* **EXERCISE OBJECTIVE**: Check each line of the material below, and copy it if it holds the string "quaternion".

* **THE INPUT**:

★ ★ ★ ★

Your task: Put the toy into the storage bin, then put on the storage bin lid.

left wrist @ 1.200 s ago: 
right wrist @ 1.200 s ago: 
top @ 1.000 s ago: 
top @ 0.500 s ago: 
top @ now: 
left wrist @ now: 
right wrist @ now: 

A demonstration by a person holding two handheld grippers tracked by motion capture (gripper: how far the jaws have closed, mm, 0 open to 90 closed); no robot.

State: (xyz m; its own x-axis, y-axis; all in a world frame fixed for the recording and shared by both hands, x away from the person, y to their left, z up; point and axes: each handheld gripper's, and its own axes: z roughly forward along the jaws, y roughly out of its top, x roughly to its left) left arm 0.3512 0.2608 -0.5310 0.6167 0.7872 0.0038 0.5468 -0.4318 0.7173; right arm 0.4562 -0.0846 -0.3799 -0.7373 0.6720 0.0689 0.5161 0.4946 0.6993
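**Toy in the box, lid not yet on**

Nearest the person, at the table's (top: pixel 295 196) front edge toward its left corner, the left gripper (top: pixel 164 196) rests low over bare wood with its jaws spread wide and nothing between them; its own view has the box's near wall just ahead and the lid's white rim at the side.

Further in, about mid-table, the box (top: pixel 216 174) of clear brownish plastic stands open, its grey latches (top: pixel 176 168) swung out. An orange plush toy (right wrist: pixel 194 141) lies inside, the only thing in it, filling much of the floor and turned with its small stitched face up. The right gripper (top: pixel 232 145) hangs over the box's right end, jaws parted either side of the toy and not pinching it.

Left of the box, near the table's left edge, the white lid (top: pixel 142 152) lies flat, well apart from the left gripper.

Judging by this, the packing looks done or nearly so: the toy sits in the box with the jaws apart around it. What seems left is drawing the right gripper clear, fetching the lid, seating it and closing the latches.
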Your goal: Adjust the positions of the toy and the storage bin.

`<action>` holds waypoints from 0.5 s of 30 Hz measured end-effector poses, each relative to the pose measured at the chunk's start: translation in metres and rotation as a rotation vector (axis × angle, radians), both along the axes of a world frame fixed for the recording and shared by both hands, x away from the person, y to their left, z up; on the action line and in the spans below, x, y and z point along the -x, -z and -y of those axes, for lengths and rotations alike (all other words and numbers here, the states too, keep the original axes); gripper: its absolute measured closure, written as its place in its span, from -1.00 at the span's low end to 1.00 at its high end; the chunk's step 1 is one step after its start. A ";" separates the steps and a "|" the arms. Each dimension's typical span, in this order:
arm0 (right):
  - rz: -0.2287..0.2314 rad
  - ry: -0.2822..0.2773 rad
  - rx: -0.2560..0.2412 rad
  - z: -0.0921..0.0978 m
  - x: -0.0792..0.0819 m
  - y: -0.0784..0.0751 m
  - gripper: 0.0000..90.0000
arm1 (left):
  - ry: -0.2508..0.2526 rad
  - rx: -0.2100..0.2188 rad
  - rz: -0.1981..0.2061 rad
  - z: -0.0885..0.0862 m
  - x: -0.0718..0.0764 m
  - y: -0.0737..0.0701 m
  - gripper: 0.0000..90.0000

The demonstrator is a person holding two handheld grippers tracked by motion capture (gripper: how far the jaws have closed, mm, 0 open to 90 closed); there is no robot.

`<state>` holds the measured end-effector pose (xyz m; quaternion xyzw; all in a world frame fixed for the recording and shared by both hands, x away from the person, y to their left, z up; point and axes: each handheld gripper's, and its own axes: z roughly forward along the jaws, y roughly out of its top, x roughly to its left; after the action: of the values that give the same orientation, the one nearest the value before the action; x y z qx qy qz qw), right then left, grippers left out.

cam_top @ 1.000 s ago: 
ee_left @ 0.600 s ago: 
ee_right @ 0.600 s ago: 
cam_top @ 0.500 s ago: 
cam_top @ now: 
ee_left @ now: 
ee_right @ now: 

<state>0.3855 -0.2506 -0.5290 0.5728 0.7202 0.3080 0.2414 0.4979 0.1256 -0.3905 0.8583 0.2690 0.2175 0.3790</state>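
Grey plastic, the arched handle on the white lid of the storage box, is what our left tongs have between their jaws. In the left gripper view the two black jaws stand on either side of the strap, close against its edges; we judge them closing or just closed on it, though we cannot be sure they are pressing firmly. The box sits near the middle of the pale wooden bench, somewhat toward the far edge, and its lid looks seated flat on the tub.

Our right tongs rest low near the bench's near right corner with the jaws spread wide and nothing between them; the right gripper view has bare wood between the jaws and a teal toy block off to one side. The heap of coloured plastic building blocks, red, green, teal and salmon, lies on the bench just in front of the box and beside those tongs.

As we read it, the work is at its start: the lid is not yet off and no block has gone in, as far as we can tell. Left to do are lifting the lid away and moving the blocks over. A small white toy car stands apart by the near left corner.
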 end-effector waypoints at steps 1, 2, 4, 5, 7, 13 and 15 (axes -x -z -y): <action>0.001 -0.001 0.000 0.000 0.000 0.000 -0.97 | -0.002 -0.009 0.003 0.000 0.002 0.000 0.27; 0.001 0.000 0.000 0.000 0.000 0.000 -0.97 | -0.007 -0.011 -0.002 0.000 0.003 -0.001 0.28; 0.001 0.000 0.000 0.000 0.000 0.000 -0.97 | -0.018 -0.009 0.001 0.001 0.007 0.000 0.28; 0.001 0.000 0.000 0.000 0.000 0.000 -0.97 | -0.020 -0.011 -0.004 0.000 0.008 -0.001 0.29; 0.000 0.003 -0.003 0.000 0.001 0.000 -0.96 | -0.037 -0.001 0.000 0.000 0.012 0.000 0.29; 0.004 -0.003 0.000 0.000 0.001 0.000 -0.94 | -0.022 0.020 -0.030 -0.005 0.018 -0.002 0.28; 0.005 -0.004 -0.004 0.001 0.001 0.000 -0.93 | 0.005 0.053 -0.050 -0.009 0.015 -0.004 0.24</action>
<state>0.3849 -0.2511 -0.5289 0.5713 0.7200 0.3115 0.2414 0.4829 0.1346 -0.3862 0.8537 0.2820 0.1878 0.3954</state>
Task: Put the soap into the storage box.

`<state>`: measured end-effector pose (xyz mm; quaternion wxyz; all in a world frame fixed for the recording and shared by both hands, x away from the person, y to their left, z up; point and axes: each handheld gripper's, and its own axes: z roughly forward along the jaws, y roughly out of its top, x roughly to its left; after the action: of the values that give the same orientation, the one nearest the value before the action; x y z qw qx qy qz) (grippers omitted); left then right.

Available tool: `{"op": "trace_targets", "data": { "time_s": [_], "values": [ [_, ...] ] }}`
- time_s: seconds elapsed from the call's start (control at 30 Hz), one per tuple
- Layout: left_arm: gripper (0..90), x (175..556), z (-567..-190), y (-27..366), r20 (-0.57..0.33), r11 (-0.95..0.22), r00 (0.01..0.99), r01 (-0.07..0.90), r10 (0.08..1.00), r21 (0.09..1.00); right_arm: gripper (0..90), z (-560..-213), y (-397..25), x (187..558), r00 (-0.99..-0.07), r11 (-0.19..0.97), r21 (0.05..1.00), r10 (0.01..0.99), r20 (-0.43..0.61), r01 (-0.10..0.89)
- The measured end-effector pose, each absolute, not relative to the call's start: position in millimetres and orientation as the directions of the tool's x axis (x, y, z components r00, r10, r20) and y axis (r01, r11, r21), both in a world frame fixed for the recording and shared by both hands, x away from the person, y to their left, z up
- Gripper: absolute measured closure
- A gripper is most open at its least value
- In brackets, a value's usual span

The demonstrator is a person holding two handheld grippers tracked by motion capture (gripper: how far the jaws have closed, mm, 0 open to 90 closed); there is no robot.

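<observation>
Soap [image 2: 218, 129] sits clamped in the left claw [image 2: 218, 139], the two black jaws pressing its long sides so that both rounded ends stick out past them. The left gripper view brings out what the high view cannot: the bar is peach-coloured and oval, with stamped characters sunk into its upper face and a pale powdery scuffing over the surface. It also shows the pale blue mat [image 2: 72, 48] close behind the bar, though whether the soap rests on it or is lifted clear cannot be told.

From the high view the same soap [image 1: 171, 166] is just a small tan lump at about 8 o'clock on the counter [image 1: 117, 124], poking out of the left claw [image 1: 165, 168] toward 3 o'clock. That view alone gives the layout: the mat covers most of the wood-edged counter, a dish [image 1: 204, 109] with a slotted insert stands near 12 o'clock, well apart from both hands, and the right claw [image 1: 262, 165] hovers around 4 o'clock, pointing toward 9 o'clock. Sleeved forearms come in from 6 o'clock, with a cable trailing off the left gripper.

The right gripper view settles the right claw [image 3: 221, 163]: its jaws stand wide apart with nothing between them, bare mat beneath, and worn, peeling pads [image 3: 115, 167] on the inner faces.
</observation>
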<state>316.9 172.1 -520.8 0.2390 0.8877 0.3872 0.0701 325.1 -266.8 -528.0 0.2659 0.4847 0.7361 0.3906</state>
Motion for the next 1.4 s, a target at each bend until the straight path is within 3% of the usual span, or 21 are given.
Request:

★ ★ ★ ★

* **SOLUTION TO THIS EXERCISE**:
`<state>` holds the measured end-effector pose (xyz m; quaternion xyzw; all in a world frame fixed for the recording and shared by both hands, x away from the person, y to their left, z up; point and axes: each handheld gripper's, and its own axes: z roughly forward along the jaws, y roughly out of its top, x roughly to its left; after the action: of the values that give the same orientation, the one nearest the value before the action; x y z qx qy qz qw), right then left, grippers left out.
`<state>`: measured end-effector pose (xyz mm; quaternion wxyz; all in a world frame fixed for the recording and shared by both hands, x away from the person, y to their left, z up; point and axes: each handheld gripper's, and its own axes: z roughly forward along the jaws, y roughly out of its top, x roughly to its left; after the action: of the values that give the same orientation, the one nearest the value before the action; x y z qw qx qy qz) (grippers omitted); left then right.

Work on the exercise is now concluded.